### [Task to carry out]
Among the records below, which lines contain the string "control"? Report them.

Input records: Begin

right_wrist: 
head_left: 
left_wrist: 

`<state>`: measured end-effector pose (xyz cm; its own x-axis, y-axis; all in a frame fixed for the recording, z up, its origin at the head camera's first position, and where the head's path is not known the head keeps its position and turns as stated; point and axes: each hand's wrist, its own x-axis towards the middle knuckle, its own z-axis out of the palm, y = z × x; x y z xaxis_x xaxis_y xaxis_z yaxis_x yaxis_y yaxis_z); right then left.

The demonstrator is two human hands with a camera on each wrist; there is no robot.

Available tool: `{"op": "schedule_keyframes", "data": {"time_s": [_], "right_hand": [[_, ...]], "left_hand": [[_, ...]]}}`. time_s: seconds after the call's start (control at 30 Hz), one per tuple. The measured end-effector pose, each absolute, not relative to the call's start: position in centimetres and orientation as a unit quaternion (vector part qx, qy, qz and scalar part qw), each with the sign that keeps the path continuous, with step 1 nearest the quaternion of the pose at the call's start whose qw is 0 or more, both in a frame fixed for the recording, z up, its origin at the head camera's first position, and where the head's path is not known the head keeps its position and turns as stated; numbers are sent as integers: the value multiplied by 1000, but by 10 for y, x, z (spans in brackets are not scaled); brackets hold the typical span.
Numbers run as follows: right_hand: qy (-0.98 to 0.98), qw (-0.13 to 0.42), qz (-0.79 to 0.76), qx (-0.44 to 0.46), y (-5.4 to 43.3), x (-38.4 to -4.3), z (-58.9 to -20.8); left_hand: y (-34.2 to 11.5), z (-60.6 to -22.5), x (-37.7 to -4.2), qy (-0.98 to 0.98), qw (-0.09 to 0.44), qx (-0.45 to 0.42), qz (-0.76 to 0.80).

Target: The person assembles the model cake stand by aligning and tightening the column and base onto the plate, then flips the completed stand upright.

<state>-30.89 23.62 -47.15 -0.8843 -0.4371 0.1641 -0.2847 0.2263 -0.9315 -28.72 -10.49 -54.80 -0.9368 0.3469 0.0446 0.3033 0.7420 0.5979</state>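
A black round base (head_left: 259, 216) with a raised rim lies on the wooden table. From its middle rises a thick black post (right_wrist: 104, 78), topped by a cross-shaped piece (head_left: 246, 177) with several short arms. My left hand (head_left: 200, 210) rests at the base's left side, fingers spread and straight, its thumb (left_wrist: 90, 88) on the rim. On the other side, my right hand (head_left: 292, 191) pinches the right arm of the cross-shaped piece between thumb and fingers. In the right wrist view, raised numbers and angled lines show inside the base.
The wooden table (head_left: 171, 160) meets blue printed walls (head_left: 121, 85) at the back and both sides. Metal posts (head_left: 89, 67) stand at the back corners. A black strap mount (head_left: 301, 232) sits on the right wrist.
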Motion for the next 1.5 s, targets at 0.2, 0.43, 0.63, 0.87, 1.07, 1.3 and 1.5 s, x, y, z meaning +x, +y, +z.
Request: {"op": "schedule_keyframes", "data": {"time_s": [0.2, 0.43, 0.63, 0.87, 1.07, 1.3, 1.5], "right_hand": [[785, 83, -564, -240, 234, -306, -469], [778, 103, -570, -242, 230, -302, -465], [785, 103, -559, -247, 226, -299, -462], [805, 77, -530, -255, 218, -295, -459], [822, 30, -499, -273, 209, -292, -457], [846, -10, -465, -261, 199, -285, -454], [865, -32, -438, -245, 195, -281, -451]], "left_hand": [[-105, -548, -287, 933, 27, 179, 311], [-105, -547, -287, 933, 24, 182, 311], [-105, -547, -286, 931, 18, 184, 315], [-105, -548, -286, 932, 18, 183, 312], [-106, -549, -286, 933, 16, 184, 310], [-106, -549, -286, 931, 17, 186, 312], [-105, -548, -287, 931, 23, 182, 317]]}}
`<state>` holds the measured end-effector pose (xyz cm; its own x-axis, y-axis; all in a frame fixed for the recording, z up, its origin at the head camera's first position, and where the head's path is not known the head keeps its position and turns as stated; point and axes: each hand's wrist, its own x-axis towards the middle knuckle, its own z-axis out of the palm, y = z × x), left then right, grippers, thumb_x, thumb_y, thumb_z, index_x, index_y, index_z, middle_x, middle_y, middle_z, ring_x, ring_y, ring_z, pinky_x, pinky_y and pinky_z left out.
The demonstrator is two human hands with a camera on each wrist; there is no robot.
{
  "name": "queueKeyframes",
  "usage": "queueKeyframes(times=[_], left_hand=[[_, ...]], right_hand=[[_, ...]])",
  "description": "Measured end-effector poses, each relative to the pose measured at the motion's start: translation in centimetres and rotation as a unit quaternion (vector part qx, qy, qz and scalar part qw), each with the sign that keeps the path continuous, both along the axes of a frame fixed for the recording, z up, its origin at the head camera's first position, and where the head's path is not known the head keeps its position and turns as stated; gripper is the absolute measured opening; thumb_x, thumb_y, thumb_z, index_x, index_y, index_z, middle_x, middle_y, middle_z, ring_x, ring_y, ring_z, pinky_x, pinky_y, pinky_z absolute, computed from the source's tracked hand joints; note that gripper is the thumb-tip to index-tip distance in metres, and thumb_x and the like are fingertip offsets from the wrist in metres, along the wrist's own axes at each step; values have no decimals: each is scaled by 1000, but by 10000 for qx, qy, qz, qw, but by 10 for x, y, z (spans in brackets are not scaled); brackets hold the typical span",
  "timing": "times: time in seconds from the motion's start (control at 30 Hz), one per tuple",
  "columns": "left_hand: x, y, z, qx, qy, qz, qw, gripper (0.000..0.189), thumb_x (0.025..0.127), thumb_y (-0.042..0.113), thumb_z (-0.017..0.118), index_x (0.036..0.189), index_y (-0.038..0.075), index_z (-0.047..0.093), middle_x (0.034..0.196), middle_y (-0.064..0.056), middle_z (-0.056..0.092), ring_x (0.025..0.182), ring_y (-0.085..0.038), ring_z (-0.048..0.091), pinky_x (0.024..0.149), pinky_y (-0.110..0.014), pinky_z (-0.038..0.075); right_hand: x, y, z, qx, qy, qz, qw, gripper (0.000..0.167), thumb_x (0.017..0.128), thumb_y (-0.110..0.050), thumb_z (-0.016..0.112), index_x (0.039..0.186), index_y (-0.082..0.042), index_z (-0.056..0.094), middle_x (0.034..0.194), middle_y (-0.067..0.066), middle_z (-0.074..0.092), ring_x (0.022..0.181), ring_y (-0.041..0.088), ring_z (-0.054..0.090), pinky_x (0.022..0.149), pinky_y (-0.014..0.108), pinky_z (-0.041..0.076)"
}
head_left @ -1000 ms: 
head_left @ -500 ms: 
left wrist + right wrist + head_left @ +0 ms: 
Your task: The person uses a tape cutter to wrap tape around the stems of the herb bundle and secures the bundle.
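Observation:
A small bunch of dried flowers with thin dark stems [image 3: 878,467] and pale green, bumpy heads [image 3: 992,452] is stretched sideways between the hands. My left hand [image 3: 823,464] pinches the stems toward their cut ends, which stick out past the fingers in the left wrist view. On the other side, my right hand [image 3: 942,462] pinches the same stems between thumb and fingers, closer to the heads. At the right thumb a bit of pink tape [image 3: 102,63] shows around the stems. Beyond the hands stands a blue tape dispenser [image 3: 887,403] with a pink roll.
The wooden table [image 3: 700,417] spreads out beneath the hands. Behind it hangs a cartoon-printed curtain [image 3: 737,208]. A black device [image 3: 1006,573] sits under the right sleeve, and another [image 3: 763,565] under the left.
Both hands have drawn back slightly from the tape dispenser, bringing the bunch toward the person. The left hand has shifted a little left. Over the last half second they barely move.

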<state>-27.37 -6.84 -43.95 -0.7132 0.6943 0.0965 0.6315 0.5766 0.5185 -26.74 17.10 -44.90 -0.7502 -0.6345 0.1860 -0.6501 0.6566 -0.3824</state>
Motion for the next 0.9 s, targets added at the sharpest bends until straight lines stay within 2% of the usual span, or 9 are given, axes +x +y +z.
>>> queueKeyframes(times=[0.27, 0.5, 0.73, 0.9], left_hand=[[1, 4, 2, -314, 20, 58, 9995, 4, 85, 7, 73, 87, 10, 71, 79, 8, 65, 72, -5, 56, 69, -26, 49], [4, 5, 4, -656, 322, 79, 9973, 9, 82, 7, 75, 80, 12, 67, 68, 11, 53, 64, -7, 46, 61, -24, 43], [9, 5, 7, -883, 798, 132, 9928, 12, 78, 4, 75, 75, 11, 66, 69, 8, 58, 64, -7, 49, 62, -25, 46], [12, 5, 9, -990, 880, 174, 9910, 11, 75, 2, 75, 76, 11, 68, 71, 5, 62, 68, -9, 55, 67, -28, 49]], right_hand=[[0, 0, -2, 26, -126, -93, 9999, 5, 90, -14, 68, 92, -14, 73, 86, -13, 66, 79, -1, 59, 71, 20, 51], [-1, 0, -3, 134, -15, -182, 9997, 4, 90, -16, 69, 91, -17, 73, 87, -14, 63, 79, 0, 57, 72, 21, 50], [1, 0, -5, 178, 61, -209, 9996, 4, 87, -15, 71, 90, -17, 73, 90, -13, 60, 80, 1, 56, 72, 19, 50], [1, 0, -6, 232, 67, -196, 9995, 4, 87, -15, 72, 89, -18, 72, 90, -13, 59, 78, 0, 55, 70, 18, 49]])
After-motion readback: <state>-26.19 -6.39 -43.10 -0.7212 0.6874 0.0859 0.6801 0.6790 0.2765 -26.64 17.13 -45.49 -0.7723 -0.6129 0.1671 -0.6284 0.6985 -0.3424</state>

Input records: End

### [Answer box]
Available tool: `{"op": "schedule_keyframes", "data": {"time_s": [_], "right_hand": [[_, ...]], "left_hand": [[_, ...]]}}`. time_s: seconds after the call's start (control at 30 Hz), one per tuple. The measured end-effector pose, each absolute, not relative to the call's start: position in centimetres and orientation as a unit quaternion (vector part qx, qy, qz and scalar part qw), each with the sign that keeps the path continuous, with step 1 nearest the quaternion of the pose at the call's start whose qw is 0 or more, both in a frame fixed for the recording, z up, its origin at the head camera's first position, and where the head's path is not known the head keeps its position and turns as stated; numbers are sent as integers: the value multiplied by 1000, but by 10 for y, x, z (spans in brackets are not scaled); brackets hold the typical span.
  "timing": "times: time in seconds from the motion's start (control at 30 Hz), one per tuple",

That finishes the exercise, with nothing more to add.